И он опять потряс птицей перед лицом собеседника.

Веревцов содрогнулся и отвернулся, но не сказал ни слова. Длиннобородый Ястребов жил продуктами собственной охоты, главным образом куропатками и зайцами, которые не переводились около Колымска всю зиму. В противоположность Веревцову, он питался исключительно мясом, презирая растительную пищу, и даже хлеб целыми месяцами не появлялся на его столе.

— Заходите, Ястребов! — приветливо пригласил Веревцов, оставив колоду в покое и приготовляясь открыть свою опускную дверь. — Погреетесь.

— Мне не холодно! — возразил Ястребов басом.

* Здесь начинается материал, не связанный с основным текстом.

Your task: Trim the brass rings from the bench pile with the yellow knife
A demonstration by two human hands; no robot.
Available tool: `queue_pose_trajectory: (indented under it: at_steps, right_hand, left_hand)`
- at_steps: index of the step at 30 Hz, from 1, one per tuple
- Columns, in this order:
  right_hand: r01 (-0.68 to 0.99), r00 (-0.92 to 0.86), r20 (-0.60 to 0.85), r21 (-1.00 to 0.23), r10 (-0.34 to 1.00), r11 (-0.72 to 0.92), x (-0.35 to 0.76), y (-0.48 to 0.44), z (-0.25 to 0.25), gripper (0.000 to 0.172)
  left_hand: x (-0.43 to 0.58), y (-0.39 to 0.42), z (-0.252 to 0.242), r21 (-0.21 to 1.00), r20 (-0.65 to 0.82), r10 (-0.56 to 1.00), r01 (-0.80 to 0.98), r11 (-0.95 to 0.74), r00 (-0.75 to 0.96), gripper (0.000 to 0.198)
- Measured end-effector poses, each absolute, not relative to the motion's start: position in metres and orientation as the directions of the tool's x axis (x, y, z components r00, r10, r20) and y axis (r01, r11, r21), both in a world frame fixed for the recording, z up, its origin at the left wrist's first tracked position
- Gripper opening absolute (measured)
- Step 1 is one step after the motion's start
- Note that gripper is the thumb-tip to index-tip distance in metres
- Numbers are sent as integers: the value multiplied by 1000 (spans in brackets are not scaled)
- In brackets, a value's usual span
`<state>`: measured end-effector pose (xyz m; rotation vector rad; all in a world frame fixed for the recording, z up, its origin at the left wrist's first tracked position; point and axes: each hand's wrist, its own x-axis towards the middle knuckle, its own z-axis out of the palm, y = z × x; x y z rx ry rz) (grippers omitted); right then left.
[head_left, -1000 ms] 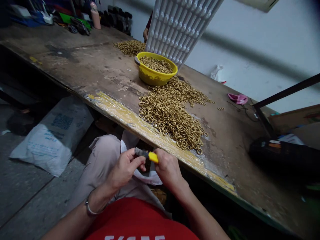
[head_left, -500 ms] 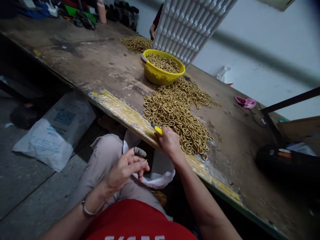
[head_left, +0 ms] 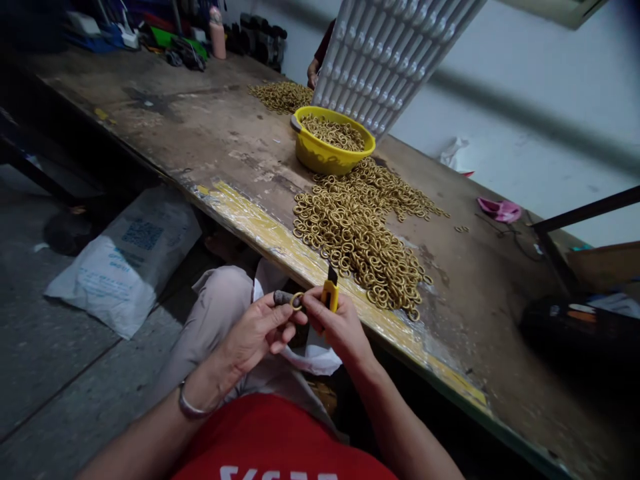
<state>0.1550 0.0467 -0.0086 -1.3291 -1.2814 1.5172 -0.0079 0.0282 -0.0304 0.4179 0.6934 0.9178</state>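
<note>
Ring (head_left: 297,301), stiff and probably light, sits pinched by its rim between left hand (head_left: 253,330) and right hand (head_left: 340,327), which also clasps a knife (head_left: 330,293), below the tabletop (head_left: 260,230)'s near edge.

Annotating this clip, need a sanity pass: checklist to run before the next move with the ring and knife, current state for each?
1. Hold on the small brass-coloured ring, pinched between left hand and right hand: ok.
2. Grip on the yellow-handled utility knife, in the right hand: ok.
3. Blade clear of fingers, tip pointing up: ok.
4. Protection: grey fingertip cover on the left hand, beside the ring: ok.
5. Blade set against the ring: not ok, it stands apart from it.
6. Ring surface condition: cannot tell, too small.
</note>
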Motion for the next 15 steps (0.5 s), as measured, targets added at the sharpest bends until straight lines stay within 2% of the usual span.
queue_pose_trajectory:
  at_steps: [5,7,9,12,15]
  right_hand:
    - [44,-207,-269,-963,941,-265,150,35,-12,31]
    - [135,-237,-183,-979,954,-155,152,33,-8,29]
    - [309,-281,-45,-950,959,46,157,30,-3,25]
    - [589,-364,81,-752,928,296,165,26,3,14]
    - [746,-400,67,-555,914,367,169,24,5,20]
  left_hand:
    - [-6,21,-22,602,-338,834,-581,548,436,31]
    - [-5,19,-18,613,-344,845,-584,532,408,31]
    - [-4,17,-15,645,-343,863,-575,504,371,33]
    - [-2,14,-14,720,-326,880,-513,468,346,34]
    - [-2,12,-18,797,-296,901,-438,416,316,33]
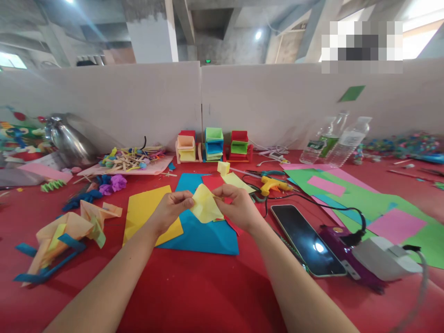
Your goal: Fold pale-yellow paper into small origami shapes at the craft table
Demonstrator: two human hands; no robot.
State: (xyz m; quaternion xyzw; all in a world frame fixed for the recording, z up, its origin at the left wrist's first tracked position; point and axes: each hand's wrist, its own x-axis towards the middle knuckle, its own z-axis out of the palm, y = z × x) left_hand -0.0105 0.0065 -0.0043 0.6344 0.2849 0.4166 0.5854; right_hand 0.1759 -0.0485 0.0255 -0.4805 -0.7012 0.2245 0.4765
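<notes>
A pale yellow sheet of paper [204, 206] is held up between my two hands, over the table. My left hand [173, 208] pinches its left edge between thumb and fingers. At the opposite edge my right hand [237, 206] is closed on the same paper, its fingertips partly hidden behind it. Beneath lie a blue sheet [208, 240] and a yellow-orange sheet [142, 210], with a red piece partly covered by my right hand. Just beyond stands a small yellow folded paper box [224, 168], with a flat light yellow sheet [239, 181] beside it.
Stacked paper boxes [214, 143] stand along the white partition. A yellow glue gun [274, 185], its cord, a phone [307, 238] and a purple power strip [347, 254] lie right. Orange folded paper [65, 233], a steel jug [71, 141] and sticks [135, 159] occupy the left; bottles [350, 141] stand back right.
</notes>
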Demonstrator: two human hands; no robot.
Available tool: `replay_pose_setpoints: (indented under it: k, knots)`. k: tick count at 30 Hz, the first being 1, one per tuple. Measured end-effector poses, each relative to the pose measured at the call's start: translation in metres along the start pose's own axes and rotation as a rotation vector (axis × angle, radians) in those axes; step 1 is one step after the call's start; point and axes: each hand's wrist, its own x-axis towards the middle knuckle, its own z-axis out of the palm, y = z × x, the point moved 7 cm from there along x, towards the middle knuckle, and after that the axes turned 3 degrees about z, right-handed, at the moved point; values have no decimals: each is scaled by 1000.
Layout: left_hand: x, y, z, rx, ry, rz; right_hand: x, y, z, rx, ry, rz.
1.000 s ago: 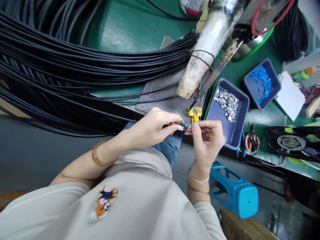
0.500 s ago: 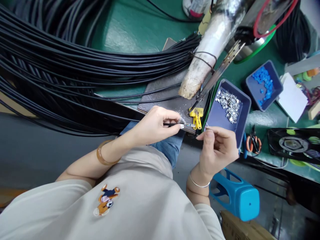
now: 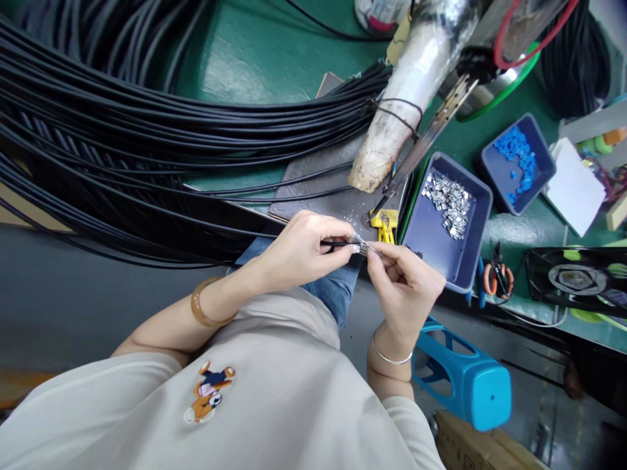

Василий Андреич отличался гостеприимством, и, кажется, ничто не доставляло ему такого удовольствия, как посещение его жилища приятелями. Он даже завел у себя приемы по воскресеньям, два раза в месяц, и к нему сходилось все небольшое общество, случайно собранное в Колымске. Накануне такого дня он весь с головой уходил в приготовления, деятельно мыл и скреб столы и горшки и приготовлял в камине разные экстренные, иногда совсем неожиданные блюда. Общее мнение считало эти приемы очень приятными благодаря радушию хозяина, и гости, наевшись и напившись вволю, приходили в хорошее настроение духа, занимались легким разговором и даже пели.

Но в обычные будничные дня, по общему молчаливому соглашению, к Веревцову заходили только за делом. Он был вечно занят, и жаль было отнимать у него время. Но и при каждом случайном посещении он немедленно поднимал гостеприимную суету, принимался топить камин и стряпать, вдобавок серьезно обижаясь, если гость брался за топор, чтобы наколоть дров. Гостю приходилось сидеть на месте и с вытаращенными глазами ожидать «приема».

— Заходите! — продолжал Василий, Андреич. — Пообедаем!..

— Каша, небось!.. — буркнул Ястребов. — Слуга покорный!.. Хотите, куропаток изжарим? — насмешливо прибавил он. — Жирные!..

И он положил руку на связку белых птиц, привязанных к его поясу.

Василий Андреич смущенно заморгал глазами. Ему было трудно сказать «нет» кому бы то ни было, тем более товарищу.

— Или хотите, — безжалостно продолжал Ястребов, — я их оставлю вам для пирога воскресного?…

Для Ястребова не было ничего святого. Когда у Марьи Николаевны Головинской, составлявшей украшение пропадинского общества, родился первый сын, Ястребов, заменявший акушера, заявил, что ребенок очень похож на обезьяну. Положим, Витька уже третий год мстил за оскорбление, вырывая при каждой встрече своими цепкими ручонками целые горсти волос из мохнатой бороды старого охотника, но репутация злого языка так прочно установилась за Ястребовым, что даже Ратинович, эсдек, человек, для которого тоже не было ничего святого и который вообще рекомендовал старшинам пропадинской колонии проситься в богадельню, побаивался этого угрюмого старика и оставлял его в покое. Связаться с Ястребовым было тем более небезопасно, что он был охотник переводить шутки в дело и только с месяц тому назад наглухо заледенил единственный выход из квартиры доктора колонии Кранца, то есть притащил ночью ушат воды и забросал дверь толстым слоем мокрого снега, который тотчас же отвердел, как мрамор. Кранц принужден был просидеть в плену почти до обеда, пока соседи не заметили его беду в не разрушили укрепление.